The study is limited by the following considerations. First, the study was limited to a small sample size of three NHPs due to the preliminary nature of the investigation. Hence, the reported results may not translate to the larger population of Rhesus macaques, although the results showed significant differences between body positions and ICP and TLP, showing that the results were consistent between trials and across animals such that we had adequate statistical power to detect effects. Also, these results may not translate to the human population because of differences in eye and body size, although similar changes in IOP, ICP/CSFP and TLP with body position, and similar variability between subjects, have been reported in patients.

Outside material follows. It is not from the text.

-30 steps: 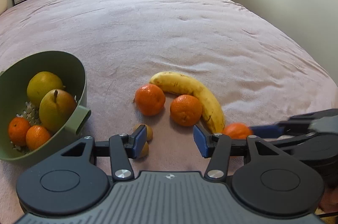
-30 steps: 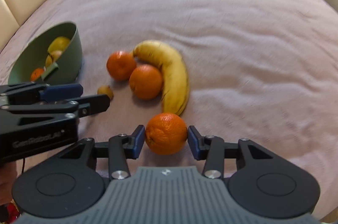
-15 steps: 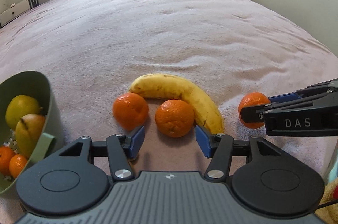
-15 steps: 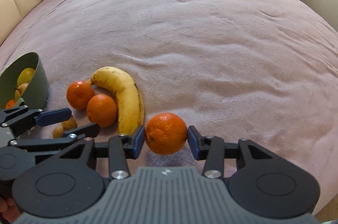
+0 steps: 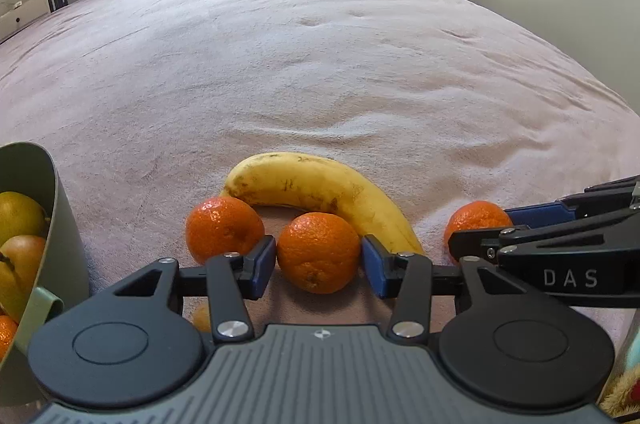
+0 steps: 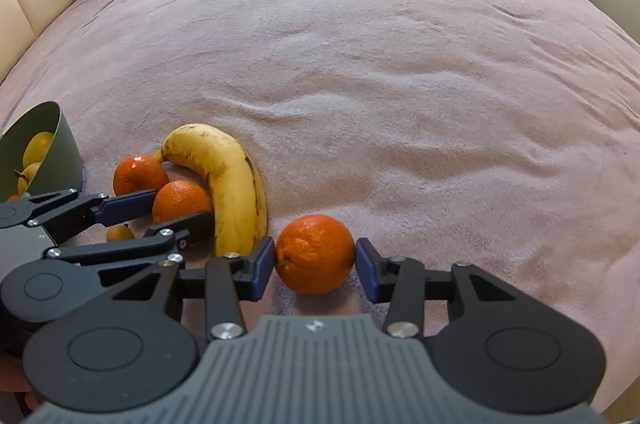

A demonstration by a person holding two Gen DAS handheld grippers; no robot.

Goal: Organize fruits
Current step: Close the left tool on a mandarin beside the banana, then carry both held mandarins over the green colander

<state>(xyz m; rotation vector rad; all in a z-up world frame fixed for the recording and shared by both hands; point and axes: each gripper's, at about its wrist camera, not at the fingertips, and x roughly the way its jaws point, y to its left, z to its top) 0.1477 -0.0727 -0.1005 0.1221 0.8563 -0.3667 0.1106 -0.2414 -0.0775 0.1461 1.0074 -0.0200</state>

11,31 Similarly, the hydrostatic indifference point calculation was also limited in sample size, although the results are consistent with those of humans in terms of the location of the HIP between the lower cervical spine and the upper thoracic spine in both NHPs and humans.
25 Second, the adolescent age of the NHPs is a limiting factor, in that the reported results may not directly translate to older NHPs or humans in whom glaucoma would be prevalent. However, the magnitude of TLP change due to body position is much more likely to be driven by physics (cephalad fluid shifts) than any age-related physiological phenomenon. However, we report the time course and magnitude of TLP change with body position in adolescent NHPs, as well as the location of the HIP, and future positional studies should be performed in older NHPs. Third, the tilt table is unable to position animals in the upright (seated/standing) or inverted positions, so positional testing was done manually. However, the tilt table was used to accurately assess and measure the HIP of three animals, two of which were included in this body position study. A future study using precisely controlled angular tilt in a larger number of animals will be performed. Finally, the third NHP (NHP 150172) used for the HIP testing was not included in the body position analyses because he did not have a working IOP transducer. Similarly, NHP 12.38 was not used for HIP testing because his telemetry implant failed shortly after the body position testing was performed. There is no reason to suspect that this biased the reported results in any way.
Body position testing in NHPs showed that TLP change due to body position change is driven more by ICP/CSFP than IOP, suggesting that ICP/CSFP variability is an important driver of ONH and laminar biomechanics. Natural IOP, ICP, and TLP variability, coupled with telemetry, should allow us to test the hypotheses that IOP, ICP, or TLP fluctuations contribute independently to glaucoma onset or progression.